*Excerpted records*
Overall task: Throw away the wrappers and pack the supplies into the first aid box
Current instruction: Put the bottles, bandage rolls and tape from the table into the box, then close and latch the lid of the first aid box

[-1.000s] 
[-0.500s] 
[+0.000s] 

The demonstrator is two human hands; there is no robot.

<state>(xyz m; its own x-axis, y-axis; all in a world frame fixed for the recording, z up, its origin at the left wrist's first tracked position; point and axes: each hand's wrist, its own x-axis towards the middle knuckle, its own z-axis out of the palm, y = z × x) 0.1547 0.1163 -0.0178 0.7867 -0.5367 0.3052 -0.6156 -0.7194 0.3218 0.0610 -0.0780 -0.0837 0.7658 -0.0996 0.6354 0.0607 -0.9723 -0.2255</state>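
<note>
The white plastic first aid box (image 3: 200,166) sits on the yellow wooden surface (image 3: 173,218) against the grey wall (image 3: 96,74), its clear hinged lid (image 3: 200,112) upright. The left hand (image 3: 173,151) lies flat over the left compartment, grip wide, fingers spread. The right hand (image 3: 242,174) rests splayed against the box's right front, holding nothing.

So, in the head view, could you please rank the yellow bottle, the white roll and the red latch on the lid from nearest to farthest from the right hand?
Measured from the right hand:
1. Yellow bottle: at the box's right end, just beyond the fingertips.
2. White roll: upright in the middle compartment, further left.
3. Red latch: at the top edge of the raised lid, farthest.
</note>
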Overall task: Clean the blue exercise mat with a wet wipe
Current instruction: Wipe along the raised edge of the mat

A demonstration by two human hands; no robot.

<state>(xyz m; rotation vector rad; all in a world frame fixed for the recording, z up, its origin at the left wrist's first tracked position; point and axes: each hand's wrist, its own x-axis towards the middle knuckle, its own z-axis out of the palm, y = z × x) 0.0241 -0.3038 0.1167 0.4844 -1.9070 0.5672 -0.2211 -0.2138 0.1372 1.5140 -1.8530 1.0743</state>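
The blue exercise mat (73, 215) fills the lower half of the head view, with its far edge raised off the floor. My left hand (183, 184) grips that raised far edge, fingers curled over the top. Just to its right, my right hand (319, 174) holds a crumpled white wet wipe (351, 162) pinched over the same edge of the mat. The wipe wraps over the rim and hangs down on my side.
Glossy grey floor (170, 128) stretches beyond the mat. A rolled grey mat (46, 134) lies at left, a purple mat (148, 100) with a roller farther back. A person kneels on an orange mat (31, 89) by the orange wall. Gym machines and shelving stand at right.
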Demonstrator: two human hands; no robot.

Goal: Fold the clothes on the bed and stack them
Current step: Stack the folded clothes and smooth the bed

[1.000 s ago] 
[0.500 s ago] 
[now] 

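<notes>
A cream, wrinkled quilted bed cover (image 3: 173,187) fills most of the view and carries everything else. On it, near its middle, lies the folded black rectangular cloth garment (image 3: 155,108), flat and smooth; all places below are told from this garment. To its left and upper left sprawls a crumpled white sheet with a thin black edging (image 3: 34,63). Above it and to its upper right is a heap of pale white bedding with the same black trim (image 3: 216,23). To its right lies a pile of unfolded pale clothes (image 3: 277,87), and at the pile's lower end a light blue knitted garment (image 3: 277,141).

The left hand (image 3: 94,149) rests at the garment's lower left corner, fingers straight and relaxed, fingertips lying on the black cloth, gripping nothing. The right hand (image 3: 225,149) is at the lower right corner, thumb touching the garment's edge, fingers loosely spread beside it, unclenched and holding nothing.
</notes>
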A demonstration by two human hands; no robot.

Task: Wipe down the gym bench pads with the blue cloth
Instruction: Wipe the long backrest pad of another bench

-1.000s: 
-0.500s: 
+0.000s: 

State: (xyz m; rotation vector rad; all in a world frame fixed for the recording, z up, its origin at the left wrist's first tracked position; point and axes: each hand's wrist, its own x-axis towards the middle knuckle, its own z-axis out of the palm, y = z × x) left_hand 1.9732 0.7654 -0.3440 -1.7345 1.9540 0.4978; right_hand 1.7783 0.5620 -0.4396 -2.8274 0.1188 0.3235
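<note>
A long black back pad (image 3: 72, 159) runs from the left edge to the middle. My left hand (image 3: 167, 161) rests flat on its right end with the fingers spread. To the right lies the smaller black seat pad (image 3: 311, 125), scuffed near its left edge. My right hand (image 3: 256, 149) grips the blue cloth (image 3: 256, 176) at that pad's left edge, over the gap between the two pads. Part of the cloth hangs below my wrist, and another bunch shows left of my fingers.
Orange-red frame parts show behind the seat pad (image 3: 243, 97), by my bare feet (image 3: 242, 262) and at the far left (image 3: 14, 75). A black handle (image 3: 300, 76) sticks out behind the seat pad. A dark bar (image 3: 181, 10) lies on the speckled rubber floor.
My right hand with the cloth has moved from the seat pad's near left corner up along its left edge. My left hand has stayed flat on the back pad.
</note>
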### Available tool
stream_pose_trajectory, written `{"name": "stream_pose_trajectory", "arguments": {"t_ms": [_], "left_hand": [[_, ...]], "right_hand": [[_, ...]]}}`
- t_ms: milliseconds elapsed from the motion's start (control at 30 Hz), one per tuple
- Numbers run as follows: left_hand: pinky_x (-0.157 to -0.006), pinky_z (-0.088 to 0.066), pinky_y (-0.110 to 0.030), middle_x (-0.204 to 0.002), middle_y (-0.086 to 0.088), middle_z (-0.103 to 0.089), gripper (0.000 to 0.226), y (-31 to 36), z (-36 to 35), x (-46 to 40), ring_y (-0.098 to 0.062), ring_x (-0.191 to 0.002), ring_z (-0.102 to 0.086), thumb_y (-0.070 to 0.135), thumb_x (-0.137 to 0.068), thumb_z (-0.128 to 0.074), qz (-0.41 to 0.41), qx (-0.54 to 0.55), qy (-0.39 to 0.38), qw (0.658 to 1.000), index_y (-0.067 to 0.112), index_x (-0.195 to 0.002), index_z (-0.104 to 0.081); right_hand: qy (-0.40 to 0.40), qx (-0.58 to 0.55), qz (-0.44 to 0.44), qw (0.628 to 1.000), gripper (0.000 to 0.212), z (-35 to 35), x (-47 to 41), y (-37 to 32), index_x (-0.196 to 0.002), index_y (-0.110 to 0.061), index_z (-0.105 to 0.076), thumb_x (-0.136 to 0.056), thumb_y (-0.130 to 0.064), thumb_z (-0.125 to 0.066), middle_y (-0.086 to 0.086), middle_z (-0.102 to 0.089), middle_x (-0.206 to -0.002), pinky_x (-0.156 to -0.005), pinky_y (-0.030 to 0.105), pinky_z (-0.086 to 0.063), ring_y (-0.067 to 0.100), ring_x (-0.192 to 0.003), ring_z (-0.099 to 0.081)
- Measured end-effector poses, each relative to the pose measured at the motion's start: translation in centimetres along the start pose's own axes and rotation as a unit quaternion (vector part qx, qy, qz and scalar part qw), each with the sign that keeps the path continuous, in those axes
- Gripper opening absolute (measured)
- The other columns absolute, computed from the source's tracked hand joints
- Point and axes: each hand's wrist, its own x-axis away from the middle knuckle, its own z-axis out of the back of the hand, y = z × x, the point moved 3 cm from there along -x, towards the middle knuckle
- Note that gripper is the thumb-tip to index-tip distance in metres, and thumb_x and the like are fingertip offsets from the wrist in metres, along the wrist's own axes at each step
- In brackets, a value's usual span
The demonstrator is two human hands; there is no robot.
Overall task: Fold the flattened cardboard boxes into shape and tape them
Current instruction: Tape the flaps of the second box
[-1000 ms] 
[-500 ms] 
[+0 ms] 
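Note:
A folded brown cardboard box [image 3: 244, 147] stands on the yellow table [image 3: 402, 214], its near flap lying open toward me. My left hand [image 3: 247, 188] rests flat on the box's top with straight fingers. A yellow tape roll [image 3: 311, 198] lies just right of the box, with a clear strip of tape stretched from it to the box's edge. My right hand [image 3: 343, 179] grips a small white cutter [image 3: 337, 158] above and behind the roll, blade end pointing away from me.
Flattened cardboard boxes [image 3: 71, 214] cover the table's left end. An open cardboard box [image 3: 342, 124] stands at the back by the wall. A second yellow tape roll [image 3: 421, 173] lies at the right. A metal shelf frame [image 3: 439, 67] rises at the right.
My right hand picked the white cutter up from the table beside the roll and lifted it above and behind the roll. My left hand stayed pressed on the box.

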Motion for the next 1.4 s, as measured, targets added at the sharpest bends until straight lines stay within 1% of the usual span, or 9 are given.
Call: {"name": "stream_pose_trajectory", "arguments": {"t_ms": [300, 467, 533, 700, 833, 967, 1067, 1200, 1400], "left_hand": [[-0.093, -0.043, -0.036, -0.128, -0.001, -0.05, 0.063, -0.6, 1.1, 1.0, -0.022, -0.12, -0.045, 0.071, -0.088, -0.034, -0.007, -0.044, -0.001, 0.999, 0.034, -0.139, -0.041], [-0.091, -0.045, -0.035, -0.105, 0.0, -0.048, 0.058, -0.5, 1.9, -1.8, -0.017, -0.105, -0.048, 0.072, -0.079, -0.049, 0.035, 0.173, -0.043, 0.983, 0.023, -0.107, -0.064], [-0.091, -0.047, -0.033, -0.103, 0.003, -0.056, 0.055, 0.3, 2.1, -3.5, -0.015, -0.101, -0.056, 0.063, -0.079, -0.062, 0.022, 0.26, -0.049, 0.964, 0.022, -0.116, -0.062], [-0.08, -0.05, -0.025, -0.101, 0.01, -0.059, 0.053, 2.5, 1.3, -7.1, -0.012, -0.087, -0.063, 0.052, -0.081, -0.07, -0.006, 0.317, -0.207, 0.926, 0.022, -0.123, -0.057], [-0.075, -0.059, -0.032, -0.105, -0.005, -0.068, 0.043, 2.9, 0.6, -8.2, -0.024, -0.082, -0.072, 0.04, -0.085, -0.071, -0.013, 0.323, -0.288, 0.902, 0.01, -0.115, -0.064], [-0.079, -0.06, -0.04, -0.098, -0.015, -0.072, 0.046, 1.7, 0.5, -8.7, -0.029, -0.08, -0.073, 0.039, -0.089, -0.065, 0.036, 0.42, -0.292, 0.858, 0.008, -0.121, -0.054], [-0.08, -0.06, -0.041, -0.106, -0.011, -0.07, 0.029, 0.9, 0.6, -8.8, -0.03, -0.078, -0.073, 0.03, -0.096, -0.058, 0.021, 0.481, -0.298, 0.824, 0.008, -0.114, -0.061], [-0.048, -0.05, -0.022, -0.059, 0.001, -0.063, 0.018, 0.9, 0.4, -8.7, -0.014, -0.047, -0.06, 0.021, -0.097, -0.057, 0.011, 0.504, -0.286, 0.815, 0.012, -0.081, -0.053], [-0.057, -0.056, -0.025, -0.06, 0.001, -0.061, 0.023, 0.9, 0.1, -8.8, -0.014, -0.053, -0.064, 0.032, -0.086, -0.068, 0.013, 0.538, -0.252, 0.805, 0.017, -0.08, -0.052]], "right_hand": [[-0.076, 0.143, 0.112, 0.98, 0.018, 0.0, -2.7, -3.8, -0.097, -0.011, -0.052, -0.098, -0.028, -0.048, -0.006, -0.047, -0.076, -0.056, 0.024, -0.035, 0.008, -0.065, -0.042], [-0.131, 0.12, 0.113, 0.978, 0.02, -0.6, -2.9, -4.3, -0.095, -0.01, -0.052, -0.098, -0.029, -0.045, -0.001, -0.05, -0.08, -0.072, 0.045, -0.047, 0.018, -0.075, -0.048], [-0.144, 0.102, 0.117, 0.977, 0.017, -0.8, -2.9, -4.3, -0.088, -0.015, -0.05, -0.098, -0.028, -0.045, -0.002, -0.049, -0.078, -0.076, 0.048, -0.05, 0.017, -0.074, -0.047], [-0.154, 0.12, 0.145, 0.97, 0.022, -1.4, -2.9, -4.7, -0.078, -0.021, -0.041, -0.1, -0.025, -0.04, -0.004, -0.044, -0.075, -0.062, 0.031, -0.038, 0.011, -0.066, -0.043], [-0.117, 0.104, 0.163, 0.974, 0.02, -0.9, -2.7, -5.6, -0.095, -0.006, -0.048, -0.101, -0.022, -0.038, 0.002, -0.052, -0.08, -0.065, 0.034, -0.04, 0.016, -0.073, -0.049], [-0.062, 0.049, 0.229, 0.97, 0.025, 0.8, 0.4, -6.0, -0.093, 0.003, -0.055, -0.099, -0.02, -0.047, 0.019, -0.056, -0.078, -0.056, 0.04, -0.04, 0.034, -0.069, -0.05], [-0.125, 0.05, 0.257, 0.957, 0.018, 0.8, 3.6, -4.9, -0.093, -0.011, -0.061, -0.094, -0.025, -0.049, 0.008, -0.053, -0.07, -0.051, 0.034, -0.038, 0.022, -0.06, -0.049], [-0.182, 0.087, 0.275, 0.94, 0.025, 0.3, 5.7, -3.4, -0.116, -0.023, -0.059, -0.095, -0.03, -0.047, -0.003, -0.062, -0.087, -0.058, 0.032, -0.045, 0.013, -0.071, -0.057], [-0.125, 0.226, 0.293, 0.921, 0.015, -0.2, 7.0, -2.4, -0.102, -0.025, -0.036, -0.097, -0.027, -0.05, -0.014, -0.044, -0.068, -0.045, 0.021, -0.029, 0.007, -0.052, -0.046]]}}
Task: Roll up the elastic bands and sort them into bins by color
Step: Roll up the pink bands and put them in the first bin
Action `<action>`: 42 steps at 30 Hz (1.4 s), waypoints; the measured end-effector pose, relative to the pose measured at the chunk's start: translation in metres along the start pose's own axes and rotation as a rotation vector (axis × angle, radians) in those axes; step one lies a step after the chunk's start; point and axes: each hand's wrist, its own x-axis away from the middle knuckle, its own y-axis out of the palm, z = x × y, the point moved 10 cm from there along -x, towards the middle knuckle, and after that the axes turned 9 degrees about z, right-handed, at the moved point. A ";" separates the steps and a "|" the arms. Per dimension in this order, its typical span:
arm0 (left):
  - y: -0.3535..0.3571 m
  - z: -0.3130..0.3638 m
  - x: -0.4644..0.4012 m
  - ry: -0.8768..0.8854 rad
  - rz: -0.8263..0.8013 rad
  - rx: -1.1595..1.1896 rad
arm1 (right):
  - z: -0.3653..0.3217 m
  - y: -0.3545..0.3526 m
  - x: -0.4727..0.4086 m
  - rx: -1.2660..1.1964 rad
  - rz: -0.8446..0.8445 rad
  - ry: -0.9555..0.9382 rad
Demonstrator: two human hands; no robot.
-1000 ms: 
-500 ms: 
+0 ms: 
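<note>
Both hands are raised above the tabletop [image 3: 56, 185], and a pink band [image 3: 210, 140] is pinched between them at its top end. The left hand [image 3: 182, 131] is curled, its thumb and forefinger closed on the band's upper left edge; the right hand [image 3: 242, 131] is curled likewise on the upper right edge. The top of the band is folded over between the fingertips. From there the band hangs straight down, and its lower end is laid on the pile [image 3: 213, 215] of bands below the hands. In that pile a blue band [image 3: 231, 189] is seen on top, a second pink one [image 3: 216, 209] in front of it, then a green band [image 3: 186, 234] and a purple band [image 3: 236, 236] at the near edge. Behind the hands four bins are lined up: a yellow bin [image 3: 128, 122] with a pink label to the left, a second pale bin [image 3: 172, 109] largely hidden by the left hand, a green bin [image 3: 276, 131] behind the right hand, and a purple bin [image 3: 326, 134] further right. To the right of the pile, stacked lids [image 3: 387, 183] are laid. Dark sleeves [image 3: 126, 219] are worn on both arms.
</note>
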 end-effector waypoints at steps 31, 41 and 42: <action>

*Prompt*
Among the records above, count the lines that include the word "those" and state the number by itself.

*Task response*
2